Search the material below for the string "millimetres" and extract each line that has it.

[Opening Records supplied section]

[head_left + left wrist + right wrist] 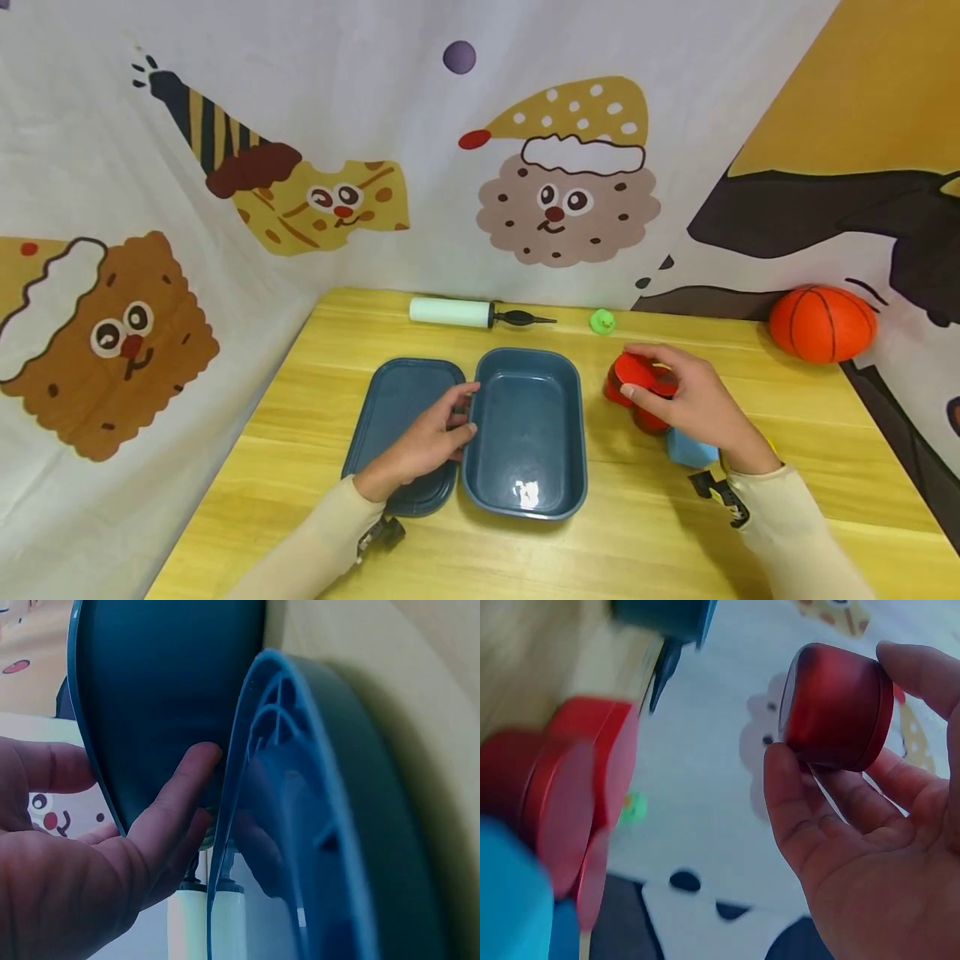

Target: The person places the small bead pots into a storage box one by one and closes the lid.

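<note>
My left hand (429, 437) grips the left side of a dark blue rectangular container (525, 433). In the left wrist view, one finger lies along the container's outer wall (150, 675) and another digit meets its rim. Beside it lies a flat blue lid (408, 408), partly under my left forearm. My right hand (693, 396) holds a round red tin (836, 705) between thumb and fingers, raised above the table. Below it stand more red tins (562, 810), partly hidden by the hand in the head view. A light blue block (690, 450) sits near the right wrist.
At the back of the wooden table (510, 558) lie a white hand pump (450, 312) and a small green duck (602, 321). An orange basketball-patterned ball (822, 324) is at the far right. A cartoon-printed cloth (420, 108) hangs behind the table and along its sides.
</note>
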Motion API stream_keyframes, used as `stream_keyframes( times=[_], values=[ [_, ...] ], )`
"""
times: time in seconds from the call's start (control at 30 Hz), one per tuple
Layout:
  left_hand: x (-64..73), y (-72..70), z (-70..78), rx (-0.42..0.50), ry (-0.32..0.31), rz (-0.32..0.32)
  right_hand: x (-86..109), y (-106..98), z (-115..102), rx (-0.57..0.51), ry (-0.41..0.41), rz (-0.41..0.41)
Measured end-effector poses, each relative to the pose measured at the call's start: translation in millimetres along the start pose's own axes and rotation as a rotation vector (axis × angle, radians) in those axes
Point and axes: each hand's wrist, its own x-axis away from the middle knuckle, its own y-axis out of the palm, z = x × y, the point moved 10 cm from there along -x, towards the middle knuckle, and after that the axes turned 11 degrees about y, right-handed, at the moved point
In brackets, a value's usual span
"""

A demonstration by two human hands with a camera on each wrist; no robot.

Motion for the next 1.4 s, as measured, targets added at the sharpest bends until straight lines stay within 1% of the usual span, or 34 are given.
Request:
stream_keyframes(
  times=[0.13,0.3,0.43,0.63,0.87,1.07,1.23,1.4],
  values=[
    [-2.4,-0.7,-0.5,0.003,-0.002,-0.004,-5.2,17,-16,-0.013,-0.047,-0.043],
    [-5.2,0.1,2.0,0.017,0.007,-0.010,-5.4,41,-39,-0.041,-0.115,-0.096],
    [-6.9,0.5,1.0,0.020,0.004,-0.015,-1.6,64,-56,-0.063,-0.160,-0.153],
    [-7.5,1.2,-2.5,0.037,-0.007,-0.021,7.1,106,-73,-0.072,-0.196,-0.275],
    [-7.7,3.3,-2.9,0.055,-0.001,-0.036,18.7,145,-92,-0.075,-0.289,-0.379],
    [-6.7,0.7,-3.1,0.046,-0.003,-0.034,28.1,167,-109,-0.017,-0.360,-0.476],
    [-5.5,-1.6,-2.9,0.021,-0.007,-0.029,36.6,184,-117,0.022,-0.409,-0.597],
    [-5.1,-1.6,-2.8,0.014,-0.011,-0.030,42.1,196,-120,0.055,-0.438,-0.651]
  ],
)
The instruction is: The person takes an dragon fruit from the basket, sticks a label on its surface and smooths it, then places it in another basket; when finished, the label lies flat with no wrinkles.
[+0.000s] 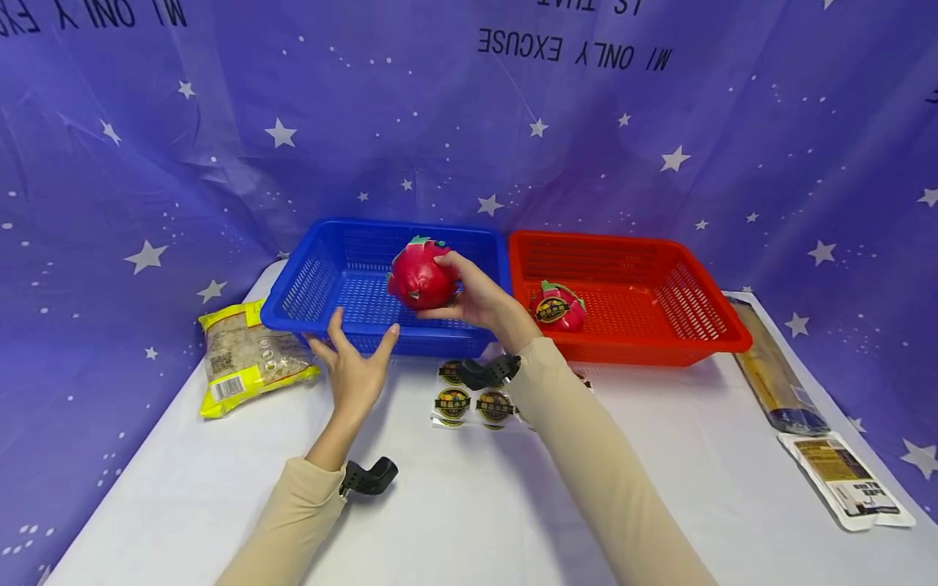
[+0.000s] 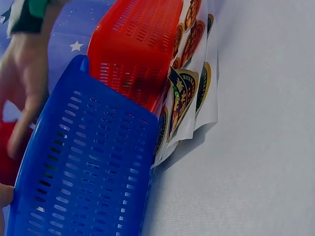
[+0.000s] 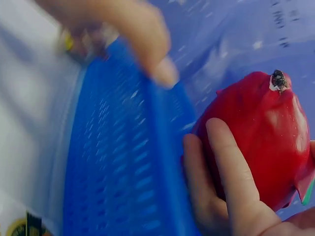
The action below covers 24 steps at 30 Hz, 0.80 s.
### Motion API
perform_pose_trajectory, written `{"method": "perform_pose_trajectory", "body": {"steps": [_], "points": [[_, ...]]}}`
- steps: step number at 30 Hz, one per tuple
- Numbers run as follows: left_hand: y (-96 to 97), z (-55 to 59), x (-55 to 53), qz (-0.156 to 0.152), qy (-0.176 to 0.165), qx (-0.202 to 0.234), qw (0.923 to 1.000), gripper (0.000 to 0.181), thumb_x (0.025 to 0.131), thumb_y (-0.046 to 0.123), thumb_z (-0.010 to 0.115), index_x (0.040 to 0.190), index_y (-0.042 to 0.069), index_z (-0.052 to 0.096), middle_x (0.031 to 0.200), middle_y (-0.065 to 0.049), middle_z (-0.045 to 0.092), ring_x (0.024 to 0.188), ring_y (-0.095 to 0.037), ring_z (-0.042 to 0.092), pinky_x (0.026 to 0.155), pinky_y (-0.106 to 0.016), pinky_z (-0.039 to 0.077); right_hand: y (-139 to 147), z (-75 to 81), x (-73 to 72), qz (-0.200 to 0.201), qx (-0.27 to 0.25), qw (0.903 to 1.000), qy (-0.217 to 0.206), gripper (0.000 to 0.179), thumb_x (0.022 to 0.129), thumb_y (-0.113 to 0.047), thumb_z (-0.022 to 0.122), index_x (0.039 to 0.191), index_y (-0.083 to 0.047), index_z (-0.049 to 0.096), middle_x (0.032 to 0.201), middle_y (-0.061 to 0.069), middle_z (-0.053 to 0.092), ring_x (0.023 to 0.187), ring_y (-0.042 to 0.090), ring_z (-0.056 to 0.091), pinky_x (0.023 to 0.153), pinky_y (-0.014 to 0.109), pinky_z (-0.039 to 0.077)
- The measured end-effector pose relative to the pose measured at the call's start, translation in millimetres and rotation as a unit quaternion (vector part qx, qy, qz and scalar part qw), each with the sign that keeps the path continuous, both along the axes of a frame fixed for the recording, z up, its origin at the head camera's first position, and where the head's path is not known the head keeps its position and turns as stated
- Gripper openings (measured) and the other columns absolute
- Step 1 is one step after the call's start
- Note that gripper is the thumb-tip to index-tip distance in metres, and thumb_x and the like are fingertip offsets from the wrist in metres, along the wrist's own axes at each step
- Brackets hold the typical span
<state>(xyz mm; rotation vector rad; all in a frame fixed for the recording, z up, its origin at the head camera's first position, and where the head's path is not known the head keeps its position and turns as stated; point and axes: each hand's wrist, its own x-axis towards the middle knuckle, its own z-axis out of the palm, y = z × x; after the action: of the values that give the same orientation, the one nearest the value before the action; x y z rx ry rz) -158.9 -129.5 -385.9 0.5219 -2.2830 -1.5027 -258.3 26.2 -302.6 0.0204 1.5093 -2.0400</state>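
Note:
My right hand (image 1: pixel 479 301) grips a red dragon fruit (image 1: pixel 421 275) over the blue basket (image 1: pixel 447 338), its fingers and thumb around the fruit. The fruit's dark stem end shows in the right wrist view, with fingers (image 3: pixel 234 167) against the red skin. At the basket's front side is my left hand (image 1: pixel 355 374), fingers spread and fingertips right at the rim. Inside the red basket (image 1: pixel 637 352) to the right lies another dragon fruit (image 1: pixel 567 316) bearing a round black-and-gold sticker (image 1: pixel 551 309).
Sheets of round stickers (image 1: pixel 472 407) lie before the baskets. A yellow-edged bag (image 1: pixel 256 354) sits left of the blue basket. Along the right side are a long clear package (image 1: pixel 777 370) and white packets (image 1: pixel 846 480). A purple starry cloth (image 1: pixel 440 106) hangs behind.

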Motion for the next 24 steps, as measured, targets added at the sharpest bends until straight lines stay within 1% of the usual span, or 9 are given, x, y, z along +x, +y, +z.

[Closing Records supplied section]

-- Output below --
Measured end-effector poses, each relative to the pose measured at the call's start: translation in millimetres along the start pose's own axes and rotation as a rotation vector (axis × angle, radians) in those axes
- The measured end-effector pose relative to the pose measured at the call's start, translation in millimetres and rotation as a unit quaternion (vector part qx, qy, qz and scalar part qw), each with the sign that keeps the path continuous, both along the axes of a frame fixed for the recording, z up, its origin at the head camera's first position, and where the head's path is not known the head keeps its position and turns as stated

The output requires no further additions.